Laing O’Rourke Australia Construction Pty Ltd

(C2025/4758)

DEPUTY PRESIDENT BOYCE

SYDNEY, 16 JULY 2025

Application to deal with contraventions involving dismissal – application filed 35 days out of time – request for an extension of time – ordinary principles applied - no exceptional circumstances – general protections application dismissed

  1. On 21 May 2025, Mr Alex Kwok Kit Ng (Applicant) filed a general protections involving dismissal application (Application) under s.365 of the Fair Work Act 2009 (Act), alleging that he was dismissed by Laing O’Rourke Australia Construction Pty Ltd (Respondent) in contravention of Part 3-1 of the Act.

  1. Section 366(1) of the Act provides that an application under s.365 must be made within 21 days after a dismissal takes effect, or within such further time period as the Commission may allow (subject to satisfaction as to the existence of “exceptional circumstances”, as required by s 366(2) of the Act).

  1. It is not in dispute that the Applicant was dismissed by the Respondent on 27 March 2025. The Applicant should have lodged his Application by 17 April 2025. The Application was instead lodged on 21 May 2025, being 35 days past the 21-day statutory time limit (and 56 days after his dismissal).

  1. Directions were issued on 24 June 2025 to program the matter to hear the Applicant’s request for an extension of time.  At the hearing on 15 July 2025, the Applicant appeared for himself, and Ms Leyla Dixon, Partner, Minter Ellison lawyers, appeared with permission for the Respondent.[1]

Legal Principles

  1. Granting an extension of time requires the Commission to be “satisfied” that there are “exceptional circumstances”. The Full Bench of this Commission in Nulty v Blue Star Group Pty Ltd [2011] FWAFB 975 (Nulty), in relation to the term “exceptional circumstances”, stated:

“[13] In summary, the expression “exceptional circumstances” has its ordinary meaning and requires consideration of all the circumstances.

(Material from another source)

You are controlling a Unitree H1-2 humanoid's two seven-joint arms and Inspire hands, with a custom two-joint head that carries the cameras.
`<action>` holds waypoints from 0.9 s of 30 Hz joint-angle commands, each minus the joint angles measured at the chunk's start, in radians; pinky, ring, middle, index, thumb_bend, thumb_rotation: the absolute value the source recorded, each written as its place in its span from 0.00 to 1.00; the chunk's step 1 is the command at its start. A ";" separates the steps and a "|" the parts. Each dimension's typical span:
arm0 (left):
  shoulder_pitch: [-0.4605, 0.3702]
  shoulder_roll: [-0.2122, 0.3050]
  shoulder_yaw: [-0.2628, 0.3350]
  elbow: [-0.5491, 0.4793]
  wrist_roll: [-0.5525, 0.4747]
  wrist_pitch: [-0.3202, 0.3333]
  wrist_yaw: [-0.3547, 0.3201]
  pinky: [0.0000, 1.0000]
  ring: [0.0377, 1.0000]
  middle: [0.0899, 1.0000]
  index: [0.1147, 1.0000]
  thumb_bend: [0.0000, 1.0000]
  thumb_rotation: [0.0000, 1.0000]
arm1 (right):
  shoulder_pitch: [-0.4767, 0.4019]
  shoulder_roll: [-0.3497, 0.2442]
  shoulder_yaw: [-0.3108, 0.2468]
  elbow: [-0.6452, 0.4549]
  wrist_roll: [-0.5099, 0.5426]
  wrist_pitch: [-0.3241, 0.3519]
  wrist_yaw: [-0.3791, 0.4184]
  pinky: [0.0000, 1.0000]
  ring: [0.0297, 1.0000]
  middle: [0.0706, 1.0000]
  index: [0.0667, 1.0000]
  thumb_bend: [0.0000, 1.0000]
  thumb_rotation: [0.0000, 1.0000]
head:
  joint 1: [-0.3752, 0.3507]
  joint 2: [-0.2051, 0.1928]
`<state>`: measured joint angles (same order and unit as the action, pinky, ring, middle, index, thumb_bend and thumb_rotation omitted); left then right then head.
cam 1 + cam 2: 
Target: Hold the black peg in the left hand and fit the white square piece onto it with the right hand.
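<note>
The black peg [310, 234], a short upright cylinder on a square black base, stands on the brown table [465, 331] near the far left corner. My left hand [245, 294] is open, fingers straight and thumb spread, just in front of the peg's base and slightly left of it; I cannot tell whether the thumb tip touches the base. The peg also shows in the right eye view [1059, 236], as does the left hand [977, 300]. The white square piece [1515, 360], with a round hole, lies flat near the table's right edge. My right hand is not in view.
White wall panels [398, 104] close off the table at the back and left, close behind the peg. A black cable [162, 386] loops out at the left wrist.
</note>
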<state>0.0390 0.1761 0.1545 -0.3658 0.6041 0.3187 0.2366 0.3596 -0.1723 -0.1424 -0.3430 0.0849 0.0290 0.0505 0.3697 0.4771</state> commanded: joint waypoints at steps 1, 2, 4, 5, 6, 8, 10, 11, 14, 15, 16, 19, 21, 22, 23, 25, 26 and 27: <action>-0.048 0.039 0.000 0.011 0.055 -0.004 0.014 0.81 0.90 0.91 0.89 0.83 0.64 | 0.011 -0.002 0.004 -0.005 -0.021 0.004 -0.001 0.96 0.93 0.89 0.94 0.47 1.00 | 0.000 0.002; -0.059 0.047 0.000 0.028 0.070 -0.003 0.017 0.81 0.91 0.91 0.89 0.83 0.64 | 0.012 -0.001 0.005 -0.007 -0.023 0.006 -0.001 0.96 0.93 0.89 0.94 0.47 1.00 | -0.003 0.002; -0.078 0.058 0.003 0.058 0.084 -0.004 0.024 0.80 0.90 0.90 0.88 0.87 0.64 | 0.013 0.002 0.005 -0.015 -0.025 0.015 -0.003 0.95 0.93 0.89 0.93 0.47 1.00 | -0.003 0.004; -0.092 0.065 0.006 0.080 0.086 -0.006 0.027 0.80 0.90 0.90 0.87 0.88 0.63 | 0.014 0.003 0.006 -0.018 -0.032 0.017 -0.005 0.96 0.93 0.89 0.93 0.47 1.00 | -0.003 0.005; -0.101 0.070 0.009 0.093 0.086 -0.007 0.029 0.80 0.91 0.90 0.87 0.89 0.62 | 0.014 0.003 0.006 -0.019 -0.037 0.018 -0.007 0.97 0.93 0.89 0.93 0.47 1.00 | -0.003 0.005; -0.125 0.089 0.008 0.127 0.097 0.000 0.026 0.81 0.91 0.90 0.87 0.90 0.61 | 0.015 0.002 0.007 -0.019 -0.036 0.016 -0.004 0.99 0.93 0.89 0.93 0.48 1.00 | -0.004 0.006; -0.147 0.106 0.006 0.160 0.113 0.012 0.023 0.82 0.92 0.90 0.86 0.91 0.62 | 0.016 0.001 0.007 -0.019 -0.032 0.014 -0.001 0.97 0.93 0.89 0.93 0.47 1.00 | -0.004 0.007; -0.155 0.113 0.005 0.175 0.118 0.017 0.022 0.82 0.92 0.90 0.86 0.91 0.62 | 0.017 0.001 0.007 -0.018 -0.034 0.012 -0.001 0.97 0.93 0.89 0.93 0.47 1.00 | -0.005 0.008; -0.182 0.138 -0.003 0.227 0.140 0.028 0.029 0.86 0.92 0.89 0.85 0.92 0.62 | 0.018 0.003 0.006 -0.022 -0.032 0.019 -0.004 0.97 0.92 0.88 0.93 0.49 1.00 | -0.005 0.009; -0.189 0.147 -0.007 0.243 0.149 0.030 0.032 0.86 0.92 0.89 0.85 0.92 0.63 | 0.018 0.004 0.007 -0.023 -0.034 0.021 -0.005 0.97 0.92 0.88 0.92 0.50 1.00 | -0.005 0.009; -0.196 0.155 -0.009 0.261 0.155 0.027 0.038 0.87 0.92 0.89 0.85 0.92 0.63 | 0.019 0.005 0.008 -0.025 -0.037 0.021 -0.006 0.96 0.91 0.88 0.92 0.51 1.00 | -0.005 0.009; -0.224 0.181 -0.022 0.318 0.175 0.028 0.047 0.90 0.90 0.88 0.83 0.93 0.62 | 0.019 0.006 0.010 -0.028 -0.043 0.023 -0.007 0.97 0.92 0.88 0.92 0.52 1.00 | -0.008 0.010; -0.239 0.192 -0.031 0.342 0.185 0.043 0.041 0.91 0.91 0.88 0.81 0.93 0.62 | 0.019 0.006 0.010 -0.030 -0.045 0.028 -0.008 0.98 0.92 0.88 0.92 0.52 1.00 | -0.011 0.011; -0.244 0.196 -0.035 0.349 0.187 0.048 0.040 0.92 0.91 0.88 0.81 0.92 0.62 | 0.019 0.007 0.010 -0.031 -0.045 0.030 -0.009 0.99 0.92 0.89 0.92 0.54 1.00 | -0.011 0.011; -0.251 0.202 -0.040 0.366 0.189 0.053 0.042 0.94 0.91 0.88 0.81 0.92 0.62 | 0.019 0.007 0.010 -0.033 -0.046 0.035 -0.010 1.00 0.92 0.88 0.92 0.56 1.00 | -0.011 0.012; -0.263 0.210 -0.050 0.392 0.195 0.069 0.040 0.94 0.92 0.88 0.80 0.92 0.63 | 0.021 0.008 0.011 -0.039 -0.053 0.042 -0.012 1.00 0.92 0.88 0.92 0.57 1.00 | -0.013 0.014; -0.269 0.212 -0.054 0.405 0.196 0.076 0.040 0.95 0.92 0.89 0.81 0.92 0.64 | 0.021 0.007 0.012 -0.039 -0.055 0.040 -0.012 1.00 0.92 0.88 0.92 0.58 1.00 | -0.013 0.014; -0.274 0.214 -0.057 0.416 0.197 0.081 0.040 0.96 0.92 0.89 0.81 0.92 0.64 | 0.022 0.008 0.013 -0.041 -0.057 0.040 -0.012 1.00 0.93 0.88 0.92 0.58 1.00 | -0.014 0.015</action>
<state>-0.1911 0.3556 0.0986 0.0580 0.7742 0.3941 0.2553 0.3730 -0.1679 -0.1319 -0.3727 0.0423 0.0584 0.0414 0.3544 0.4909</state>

To be exceptional, circumstances must be out of the ordinary course, or unusual, or special, or uncommon but need not be unique, or unprecedented, or very rare. Circumstances will not be exceptional if they are regularly, or routinely, or normally encountered. Exceptional circumstances can include a single exceptional matter, a combination of exceptional factors or a combination of ordinary factors which, although individually of no particular significance, when taken together are seen as exceptional. It is not correct to construe “exceptional circumstances” as being only some unexpected occurrence, although frequently it will be. Nor is it correct to construe the plural “circumstances” as if it were only a singular occurrence, even though it can be a one-off situation. The ordinary and natural meaning of “exceptional circumstances” includes a combination of factors which, when viewed together, may reasonably be seen as producing a situation which is out of the ordinary course, unusual, special or uncommon.

[14] Mere ignorance of the statutory [21 day] time limit in s.366(1)(a) is not an exceptional circumstance...”

[15] A finding that there are “exceptional circumstances”, taking into account the matters specified in paragraphs 366(2)(a) to (e), is necessary before the discretion to extend time is enlivened. That is, even when “exceptional circumstances” are established, there remains a discretion to grant or refuse an extension of time. That discretion should be exercised having regard to all the circumstances including, in particular, the matters specified in paragraphs 366(2)(a) to (e) and will come down to a consideration of whether, given the exceptional circumstances found, it is fair and equitable that time should be extended.”

  1. The matters the Commission needs to take into account in reaching a state of satisfaction as to the existence of exceptional circumstances are set out under s.366(2) of the Act, which reads:

366 Time for application

… (2) The FWC may allow a further period if the FWC is satisfied that there are exceptional circumstances, taking into account:

(a) the reason for the delay; and

(b) any action taken by the person to dispute the dismissal; and

(c) prejudice to the employer (including prejudice caused by the delay); and

(d) the merits of the application; and

(e) fairness as between the person and other persons in a like position.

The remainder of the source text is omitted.